This is a previously unknown cover that was sold through a major auction house in London. It was one of 5 covers by the same sender. The remarkable thing was that it was sent from Sandakan through Labuan before the North Borneo post offices were opened and its first stamps issued in March 1883. It is not the earliest cover but it has the earliest known letter written from Sandakan.

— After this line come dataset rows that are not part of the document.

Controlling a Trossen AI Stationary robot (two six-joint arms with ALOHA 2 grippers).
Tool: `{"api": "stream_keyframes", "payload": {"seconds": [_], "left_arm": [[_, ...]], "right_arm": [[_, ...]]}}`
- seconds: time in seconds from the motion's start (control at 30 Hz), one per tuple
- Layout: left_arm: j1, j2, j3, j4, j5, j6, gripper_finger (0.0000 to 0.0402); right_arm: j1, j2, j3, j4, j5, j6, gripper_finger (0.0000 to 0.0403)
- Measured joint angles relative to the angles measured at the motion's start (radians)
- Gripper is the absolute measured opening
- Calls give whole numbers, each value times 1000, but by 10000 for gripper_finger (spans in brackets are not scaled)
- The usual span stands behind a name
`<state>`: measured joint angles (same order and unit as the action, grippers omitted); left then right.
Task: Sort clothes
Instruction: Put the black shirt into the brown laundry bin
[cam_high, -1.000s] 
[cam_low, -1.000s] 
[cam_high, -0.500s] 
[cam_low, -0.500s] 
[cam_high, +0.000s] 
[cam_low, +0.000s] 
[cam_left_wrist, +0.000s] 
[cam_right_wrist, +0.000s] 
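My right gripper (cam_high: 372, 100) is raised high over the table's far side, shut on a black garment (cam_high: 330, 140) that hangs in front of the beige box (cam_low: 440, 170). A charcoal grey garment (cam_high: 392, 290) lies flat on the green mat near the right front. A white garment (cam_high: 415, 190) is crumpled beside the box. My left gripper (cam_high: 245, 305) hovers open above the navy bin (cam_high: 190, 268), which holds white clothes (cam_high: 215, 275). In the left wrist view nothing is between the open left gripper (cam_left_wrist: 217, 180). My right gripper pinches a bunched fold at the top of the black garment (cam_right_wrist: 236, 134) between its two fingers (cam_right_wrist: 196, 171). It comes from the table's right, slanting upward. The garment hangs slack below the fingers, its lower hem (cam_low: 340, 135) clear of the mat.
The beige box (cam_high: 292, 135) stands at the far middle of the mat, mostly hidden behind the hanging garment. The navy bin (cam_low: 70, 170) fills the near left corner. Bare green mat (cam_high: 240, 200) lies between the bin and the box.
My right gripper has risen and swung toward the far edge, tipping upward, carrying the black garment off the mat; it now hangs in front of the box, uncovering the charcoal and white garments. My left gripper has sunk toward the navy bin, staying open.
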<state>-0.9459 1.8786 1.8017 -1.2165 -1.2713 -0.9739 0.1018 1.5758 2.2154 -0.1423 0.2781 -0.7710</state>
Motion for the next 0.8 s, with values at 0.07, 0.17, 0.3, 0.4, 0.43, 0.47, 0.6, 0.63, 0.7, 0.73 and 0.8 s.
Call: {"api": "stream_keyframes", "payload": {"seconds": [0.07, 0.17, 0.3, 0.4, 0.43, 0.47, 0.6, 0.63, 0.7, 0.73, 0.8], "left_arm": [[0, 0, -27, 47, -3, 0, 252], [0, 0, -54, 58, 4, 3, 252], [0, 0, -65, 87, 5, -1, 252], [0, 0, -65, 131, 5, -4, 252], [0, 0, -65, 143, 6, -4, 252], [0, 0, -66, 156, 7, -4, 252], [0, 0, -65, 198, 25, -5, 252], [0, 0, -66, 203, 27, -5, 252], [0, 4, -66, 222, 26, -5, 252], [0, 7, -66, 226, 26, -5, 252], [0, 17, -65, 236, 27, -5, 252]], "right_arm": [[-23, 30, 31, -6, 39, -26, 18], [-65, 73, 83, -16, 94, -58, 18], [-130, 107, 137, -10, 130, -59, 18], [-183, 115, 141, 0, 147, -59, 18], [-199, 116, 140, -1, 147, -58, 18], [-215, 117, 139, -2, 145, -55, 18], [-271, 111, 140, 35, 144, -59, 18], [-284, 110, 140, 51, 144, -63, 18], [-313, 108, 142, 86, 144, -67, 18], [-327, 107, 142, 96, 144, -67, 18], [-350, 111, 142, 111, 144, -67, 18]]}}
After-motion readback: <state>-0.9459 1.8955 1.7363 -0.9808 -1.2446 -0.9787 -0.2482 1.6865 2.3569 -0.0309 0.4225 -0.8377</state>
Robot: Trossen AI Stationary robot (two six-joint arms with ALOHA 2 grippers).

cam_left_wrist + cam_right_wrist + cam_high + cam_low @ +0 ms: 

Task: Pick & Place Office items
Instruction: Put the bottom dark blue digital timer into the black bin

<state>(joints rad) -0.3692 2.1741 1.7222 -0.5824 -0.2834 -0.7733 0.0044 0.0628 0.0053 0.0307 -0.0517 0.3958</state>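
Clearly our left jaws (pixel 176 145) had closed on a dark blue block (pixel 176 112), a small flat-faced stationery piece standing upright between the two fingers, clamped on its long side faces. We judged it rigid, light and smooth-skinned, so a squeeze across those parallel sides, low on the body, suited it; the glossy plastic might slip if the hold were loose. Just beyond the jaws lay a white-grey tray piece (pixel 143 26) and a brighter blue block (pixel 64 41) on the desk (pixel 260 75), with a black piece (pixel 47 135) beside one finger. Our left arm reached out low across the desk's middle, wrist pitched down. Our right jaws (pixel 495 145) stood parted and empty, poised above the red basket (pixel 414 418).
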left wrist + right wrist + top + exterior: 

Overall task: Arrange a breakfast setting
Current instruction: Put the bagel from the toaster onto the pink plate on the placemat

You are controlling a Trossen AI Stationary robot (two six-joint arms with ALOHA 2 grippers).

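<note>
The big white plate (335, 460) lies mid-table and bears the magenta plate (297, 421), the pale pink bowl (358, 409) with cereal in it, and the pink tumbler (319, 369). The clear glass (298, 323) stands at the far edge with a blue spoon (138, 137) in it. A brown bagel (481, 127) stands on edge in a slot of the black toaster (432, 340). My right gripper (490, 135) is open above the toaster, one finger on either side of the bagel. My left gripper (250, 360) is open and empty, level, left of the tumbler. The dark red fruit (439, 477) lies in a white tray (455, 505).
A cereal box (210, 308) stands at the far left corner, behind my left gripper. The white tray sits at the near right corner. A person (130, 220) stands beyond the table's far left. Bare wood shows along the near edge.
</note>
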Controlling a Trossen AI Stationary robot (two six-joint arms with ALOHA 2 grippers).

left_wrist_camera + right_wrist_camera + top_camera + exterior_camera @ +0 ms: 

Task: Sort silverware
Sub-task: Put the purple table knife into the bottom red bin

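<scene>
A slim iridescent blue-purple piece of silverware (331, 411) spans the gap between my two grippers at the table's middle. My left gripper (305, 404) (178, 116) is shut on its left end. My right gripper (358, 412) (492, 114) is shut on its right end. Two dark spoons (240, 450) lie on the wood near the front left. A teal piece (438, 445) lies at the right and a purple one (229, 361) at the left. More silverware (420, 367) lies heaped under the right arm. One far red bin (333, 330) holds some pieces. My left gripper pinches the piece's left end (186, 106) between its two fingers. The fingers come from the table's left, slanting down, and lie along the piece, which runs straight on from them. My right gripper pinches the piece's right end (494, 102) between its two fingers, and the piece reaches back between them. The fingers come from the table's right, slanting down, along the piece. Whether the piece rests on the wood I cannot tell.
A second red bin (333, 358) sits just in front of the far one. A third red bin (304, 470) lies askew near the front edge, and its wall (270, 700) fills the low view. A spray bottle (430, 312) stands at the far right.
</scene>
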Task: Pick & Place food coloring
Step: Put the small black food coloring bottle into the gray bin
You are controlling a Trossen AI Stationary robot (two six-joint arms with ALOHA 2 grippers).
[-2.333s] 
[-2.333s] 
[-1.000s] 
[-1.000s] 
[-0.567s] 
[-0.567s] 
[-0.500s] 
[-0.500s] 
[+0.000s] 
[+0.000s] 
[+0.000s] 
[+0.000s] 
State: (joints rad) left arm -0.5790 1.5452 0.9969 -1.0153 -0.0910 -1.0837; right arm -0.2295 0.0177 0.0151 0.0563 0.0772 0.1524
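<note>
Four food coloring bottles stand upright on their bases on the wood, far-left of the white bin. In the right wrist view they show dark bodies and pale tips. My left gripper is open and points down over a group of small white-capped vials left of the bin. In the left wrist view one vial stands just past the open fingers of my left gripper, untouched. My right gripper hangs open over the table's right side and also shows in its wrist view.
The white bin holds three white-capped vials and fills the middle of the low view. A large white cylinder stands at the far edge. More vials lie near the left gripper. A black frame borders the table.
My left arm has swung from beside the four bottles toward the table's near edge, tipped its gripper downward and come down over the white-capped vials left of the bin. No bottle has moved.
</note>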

The letter was sent by Barclay Pollock to his 17 year old younger sister, Cicely. Barclay Pollock was born in London in 1851. He arrived in Singapore in July 1880. By 1881, he was listed as the Assistant Resident at the Sandakan Residency under W B Pryer. Unfortunately, he died in Singapore in November 1882 aged 31 not many months after these letters were sent. It was not recorded what he died of. It was possibly some form of tropical disease. But then four out of his 7 siblings did not live beyond 29 years including his youngest sister Cicely.
This is a part of the letter which was inside the envelope. It was written in April 16 1882 and sent by the ship HMS Mosquito to Labuan. An amount of Labuan stamps must have been kept in Sandakan for this purpose. It has the correct rate to Britain. When it arrived in Labuan, it was duly cancelled with the 9 bar Labuan K1. The date on the earliest of these letters shows that K1 was already in use by April 1881 as compared to date given by Proud of June 1883.
This letter would have arrived in Labuan 2-3 days later but it was not until May 25 1882 when a boat was available to take it to Singapore for its onward journey to London.
HMS Mosquito (Milford Haven Museum)
HMS Mosquito was a Ariel class gunboat. It was launched in 1871 and sold on in 1888. It arrived in Hong Kong June 18 1879 for duties in the Far East chiefly visiting the ports of China. Lieut Hon. Francis Sandiland was appointed to the command in September 1880.
Towards the end of 1881, it was deployed to Singapore and Penang and this included Borneo in early 1882. By March, the ship was visiting Sandakan and we know from the letter above it also visited on April 16 1882. A month later in May, it left Singapore and the Far East for good.